NOTICE:  Index onek_unique2: Pages 18; Tuples 2000. CPU 0.00s/0.01u sec.
NOTICE:  Index onek_unique1: Pages 17; Tuples 2000. CPU 0.00s/0.01u sec.
VACUUM

But what if we create a new index while in this state?

regression=# create index toolate on onek(unique1);
CREATE

regression=# vacuum verbose analyze onek;
NOTICE:  --Relation onek--
NOTICE:  Pages 47: Changed 0, reaped 0, Empty 0, New 0; Tup 2000: Vac 0, Keep/VTL 1000/0, Crash 0, UnUsed 0, MinLen
180,MaxLen 180; Re-using: Free/Avail. Space 0/0; EndEmpty/Avail.
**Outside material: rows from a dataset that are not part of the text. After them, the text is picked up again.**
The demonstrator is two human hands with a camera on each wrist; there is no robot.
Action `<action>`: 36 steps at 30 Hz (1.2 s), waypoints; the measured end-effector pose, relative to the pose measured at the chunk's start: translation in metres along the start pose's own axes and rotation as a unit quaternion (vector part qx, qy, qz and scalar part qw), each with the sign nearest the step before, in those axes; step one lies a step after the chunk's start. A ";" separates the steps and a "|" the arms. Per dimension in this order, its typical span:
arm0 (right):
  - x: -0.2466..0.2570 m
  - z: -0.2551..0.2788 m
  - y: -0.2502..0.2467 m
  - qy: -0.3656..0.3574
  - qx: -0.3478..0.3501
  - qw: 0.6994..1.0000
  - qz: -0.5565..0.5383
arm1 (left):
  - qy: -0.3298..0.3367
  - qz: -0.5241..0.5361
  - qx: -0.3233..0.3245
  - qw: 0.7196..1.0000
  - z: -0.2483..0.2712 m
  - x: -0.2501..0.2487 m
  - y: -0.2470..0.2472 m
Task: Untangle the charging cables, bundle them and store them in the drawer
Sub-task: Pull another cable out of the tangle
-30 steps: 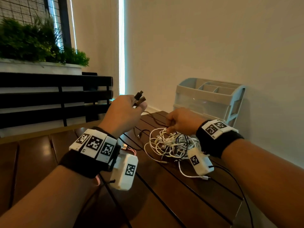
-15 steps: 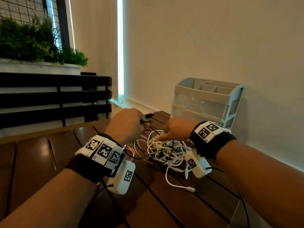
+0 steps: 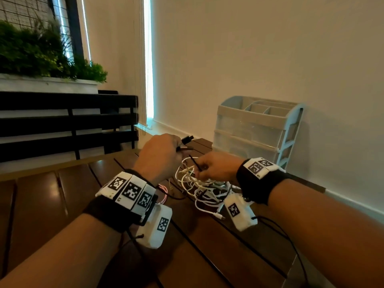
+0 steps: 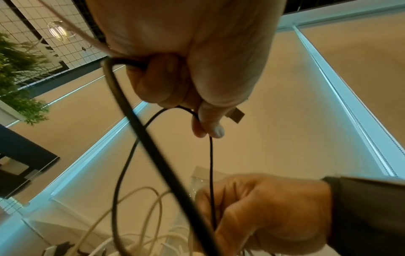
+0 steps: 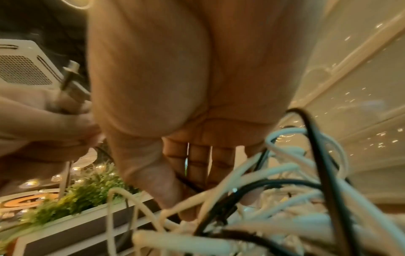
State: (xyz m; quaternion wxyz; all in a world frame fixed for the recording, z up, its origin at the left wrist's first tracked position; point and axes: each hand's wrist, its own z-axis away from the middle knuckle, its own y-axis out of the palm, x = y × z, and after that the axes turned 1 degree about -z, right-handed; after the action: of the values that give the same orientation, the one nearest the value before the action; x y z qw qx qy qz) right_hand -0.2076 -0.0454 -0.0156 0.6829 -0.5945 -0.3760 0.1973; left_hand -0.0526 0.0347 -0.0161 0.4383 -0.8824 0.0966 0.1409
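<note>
A tangle of white and black charging cables [image 3: 204, 189] lies on the dark wooden table [image 3: 52, 204]. My left hand [image 3: 160, 156] is raised just left of it and grips the plug ends of a black cable [image 3: 187, 140]; the left wrist view shows the fingers [image 4: 166, 86] curled round the black cable [image 4: 210, 155] with a metal plug [image 4: 236, 115] sticking out. My right hand [image 3: 212, 167] sits over the tangle and pinches the same thin black cable [image 3: 194, 162]. In the right wrist view the pile of cables [image 5: 274, 199] fills the foreground under the palm.
A pale plastic drawer unit [image 3: 257, 129] with clear drawers, all shut, stands against the wall behind the tangle. A pink cable [image 3: 163, 189] lies by my left wrist. A dark slatted bench [image 3: 68, 121] and a planter [image 3: 41, 59] are at the left.
My left hand dropped from its raised position toward the tangle, still holding the black plugs. My right hand lifted slightly and now pinches the black cable.
</note>
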 end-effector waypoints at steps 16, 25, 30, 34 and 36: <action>-0.011 -0.014 0.006 0.109 -0.070 0.975 0.183 | -0.040 0.040 -0.025 0.998 -0.005 0.004 -0.020; -0.032 -0.015 -0.026 0.132 -0.292 0.928 -0.192 | -0.068 0.027 -0.004 0.997 -0.007 0.012 -0.022; -0.043 -0.005 -0.026 0.072 -0.238 0.894 -0.373 | -0.107 0.034 -0.018 0.994 -0.011 0.024 -0.028; -0.053 -0.006 -0.023 0.104 -0.141 0.978 -0.113 | -0.124 0.024 -0.024 0.992 -0.012 0.033 -0.033; -0.053 -0.001 -0.025 0.084 -0.131 0.956 -0.249 | -0.140 -0.004 -0.032 0.990 -0.013 0.040 -0.034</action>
State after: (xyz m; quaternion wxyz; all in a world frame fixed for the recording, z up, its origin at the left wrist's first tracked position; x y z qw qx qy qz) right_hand -0.2451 -0.0896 -0.0060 0.6557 -0.5807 -0.4757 -0.0805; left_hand -0.0031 0.0427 0.0034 0.4192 -0.8681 0.0263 0.2648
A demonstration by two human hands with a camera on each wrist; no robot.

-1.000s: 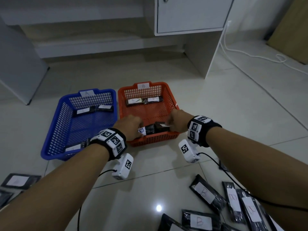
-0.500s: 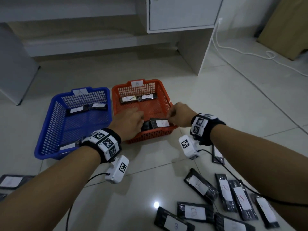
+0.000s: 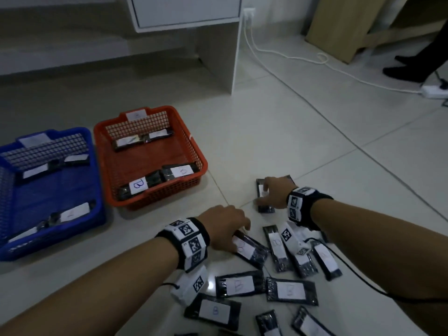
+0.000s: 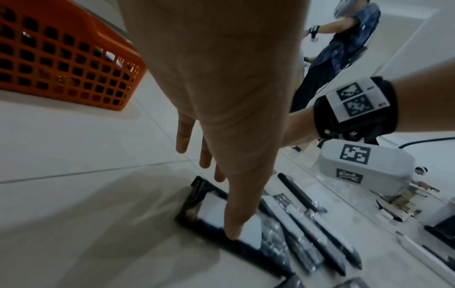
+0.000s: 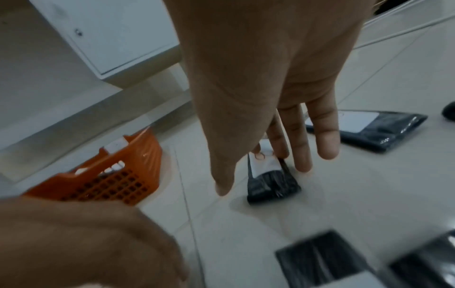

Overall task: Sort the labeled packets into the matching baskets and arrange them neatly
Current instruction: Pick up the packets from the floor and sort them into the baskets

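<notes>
An orange basket (image 3: 197, 154) tagged B holds two packets at its back and two at its front, one marked B (image 3: 138, 186). Left of it, the blue basket (image 3: 97, 190) holds several packets. My left hand (image 3: 240, 226) reaches down with straight fingers, and its thumb touches a black white-labelled packet (image 3: 252, 251) on the floor. In the left wrist view that packet (image 4: 209, 208) lies under the thumb tip (image 4: 231, 233). My right hand (image 3: 269, 190) rests straight fingers on another floor packet (image 3: 265, 208); the right wrist view shows fingertips (image 5: 278, 144) on its label (image 5: 265, 163).
Several loose labelled packets (image 3: 291, 291) lie scattered on the tiled floor near me. A white cabinet (image 3: 218, 44) stands behind the baskets. A white cable (image 3: 291, 54) runs to a power strip (image 3: 434, 89). Another person's legs (image 3: 417, 61) are at the far right.
Both hands have come out of the orange basket and moved back to the right, down onto the loose packets. The two front packets stay in the basket.
</notes>
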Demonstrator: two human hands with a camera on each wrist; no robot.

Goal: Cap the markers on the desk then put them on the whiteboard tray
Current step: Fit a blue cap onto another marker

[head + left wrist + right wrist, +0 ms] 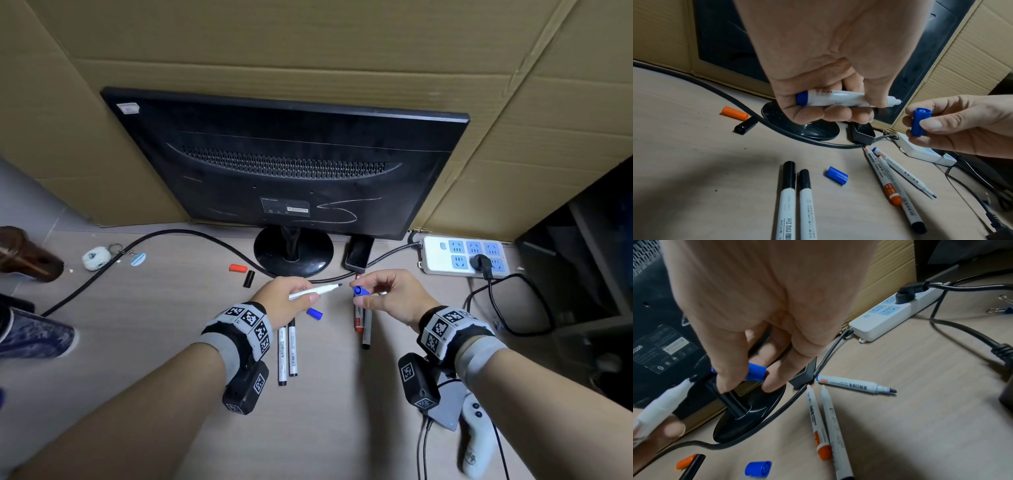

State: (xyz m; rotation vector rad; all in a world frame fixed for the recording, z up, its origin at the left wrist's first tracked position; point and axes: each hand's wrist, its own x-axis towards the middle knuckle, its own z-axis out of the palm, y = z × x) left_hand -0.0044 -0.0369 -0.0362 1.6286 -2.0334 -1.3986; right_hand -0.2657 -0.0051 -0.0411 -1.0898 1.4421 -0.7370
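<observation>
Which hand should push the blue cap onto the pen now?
The right hand, probably. It already pinches the blue cap just beyond the tip of the marker, which the left hand grips, so only a short push remains.

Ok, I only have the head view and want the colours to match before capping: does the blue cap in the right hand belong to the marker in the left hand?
Observer: The left wrist view shows that the marker held in the left hand has a blue end band. It matches the blue cap pinched by the right hand.
Operator: Any uncapped markers hidden from me?
Observer: Yes. A blue-banded marker lies uncapped below the right hand, beside the orange-banded marker.
</observation>
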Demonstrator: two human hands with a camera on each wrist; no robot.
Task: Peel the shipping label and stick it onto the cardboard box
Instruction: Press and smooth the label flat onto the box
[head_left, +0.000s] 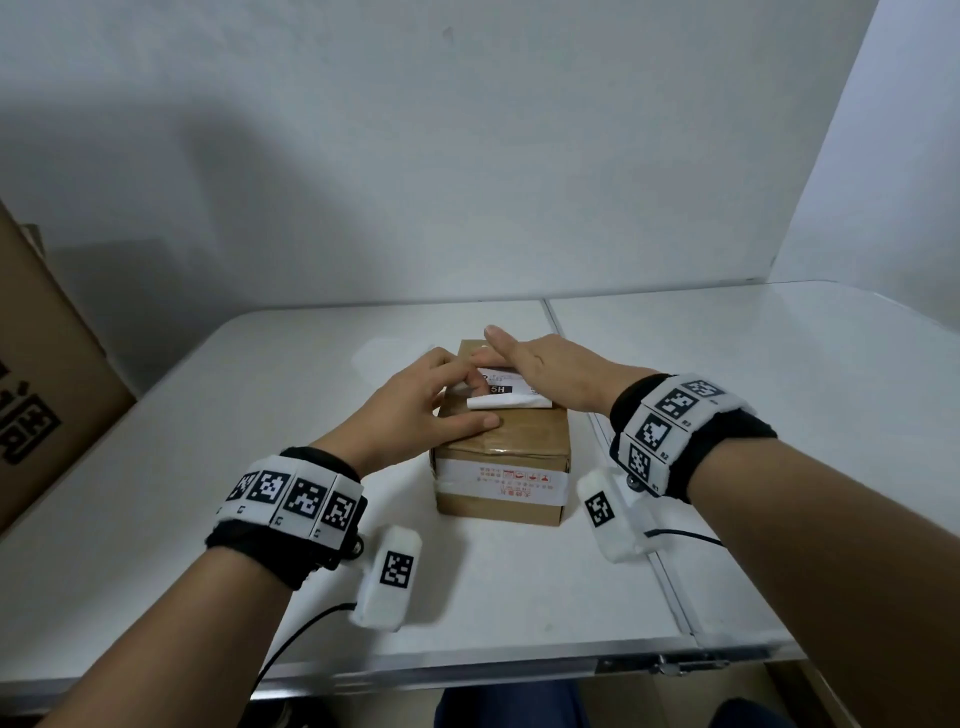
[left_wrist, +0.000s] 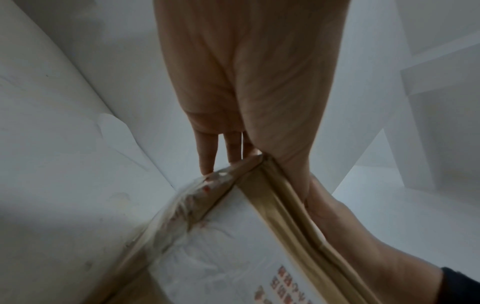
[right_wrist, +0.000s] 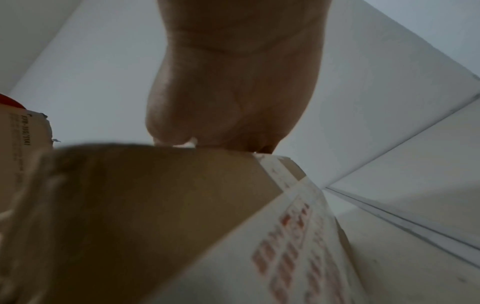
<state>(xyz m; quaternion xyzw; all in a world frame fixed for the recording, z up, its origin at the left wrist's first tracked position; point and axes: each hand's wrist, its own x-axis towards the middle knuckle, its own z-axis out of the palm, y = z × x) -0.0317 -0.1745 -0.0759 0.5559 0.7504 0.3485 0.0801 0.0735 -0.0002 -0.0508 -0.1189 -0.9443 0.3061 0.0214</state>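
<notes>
A white tabletop (head_left: 260, 415) meets a pale wall. Near its middle sits the box (head_left: 501, 467), banded with printed tape (head_left: 501, 480). The left hand (head_left: 415, 410) lies on top, thumb flat, its fingertips at the label (head_left: 506, 397), whose near edge curls up; that grip is hidden. The right hand (head_left: 550, 371) presses flat, fingers straight, covering the label's far part. A large carton (head_left: 47, 374) stands cut off at left. The wrist views show only palms and box edges.

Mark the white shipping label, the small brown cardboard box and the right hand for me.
white shipping label (head_left: 511, 401): head view, curled near edge.
small brown cardboard box (head_left: 501, 504): head view, front face.
right hand (head_left: 550, 371): head view, back of hand.
</notes>
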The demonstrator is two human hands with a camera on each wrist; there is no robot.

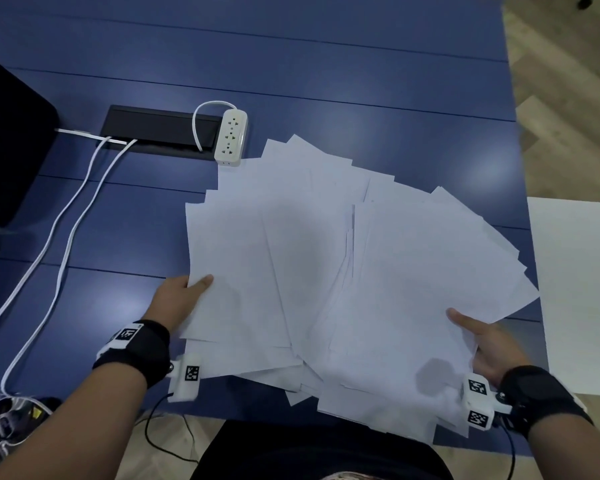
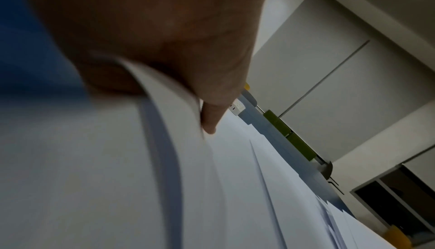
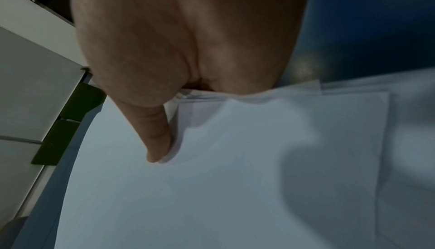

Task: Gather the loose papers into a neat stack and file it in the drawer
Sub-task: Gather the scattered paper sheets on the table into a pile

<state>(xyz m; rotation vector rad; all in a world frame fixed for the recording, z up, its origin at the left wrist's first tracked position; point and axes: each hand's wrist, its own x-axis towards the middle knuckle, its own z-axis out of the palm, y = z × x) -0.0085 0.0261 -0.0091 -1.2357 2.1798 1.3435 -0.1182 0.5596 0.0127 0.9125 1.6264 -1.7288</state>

Pages 0/0. CPU 0.01s/0.22u sec.
 
NOTICE:  Index toolate: Pages 5; Tuples 1000. CPU 0.00s/0.01u sec.
NOTICE:  Index toolate: NUMBER OF INDEX' TUPLES (1000) IS NOT THE SAME AS HEAP' (2000).       Recreate the index.
NOTICE:  Index onek_stringu1: Pages 28; Tuples 2000. CPU 0.00s/0.02u sec.
NOTICE:  Index onek_hundred: Pages 12; Tuples 2000. CPU 0.00s/0.02u sec.
NOTICE:  Index onek_unique2: Pages 18; Tuples 2000. CPU 0.01s/0.02u sec.
NOTICE:  Index onek_unique1: Pages 17; Tuples 2000. CPU 0.00s/0.02u sec.
VACUUM

The CREATE INDEX operation has only bothered to index the non-dead
tuples.  So, VACUUM's little sanity check fails.

I believe that this is not really a bug.  If that old transaction came
along and tried to use the index to scan for tuples, then we'd have a
problem, because it'd fail to find tuples that it should have found.
BUT: if that old transaction is serializable, it won't even believe that
the index exists, not so?  It can't see the index's entry in pg_class.
So I think CREATE INDEX's behavior is OK, and we just have an
insufficiently smart cross-check in VACUUM.

I am not sure if it is possible to make an exact cross-check at
reasonable cost.  A recently created index might contain entries for
all, none, or just some of the committed-dead tuples in its table.
Depending on how old the oldest open transaction is, VACUUM might be
able to remove some but not all of those dead tuples.  So in general I
don't see an easy way to cross-check the number of index tuples against
the number of table tuples exactly.

I am inclined to change the check to complain if there are more index
tuples than table tuples (that's surely wrong), or if there are fewer
index tuples than committed-live table tuples (ditto), but not to
complain if it's in between those limits.  Comments?
        regards, tom lane


Re: Index tuple count != heap tuple count problem identified

From
Bruce Momjian
Date:
> You'll probably recall reports of messages like this out of VACUUM:
> NOTICE:  Index ind1: NUMBER OF INDEX' TUPLES (2002) IS NOT THE SAME AS HEAP' (3003).
> I've figured out the cause (or at least a cause) of this condition.
> 
> I am inclined to change the check to complain if there are more index
> tuples than table tuples (that's surely wrong), or if there are fewer
> index tuples than committed-live table tuples (ditto), but not to
> complain if it's in between those limits.  Comments?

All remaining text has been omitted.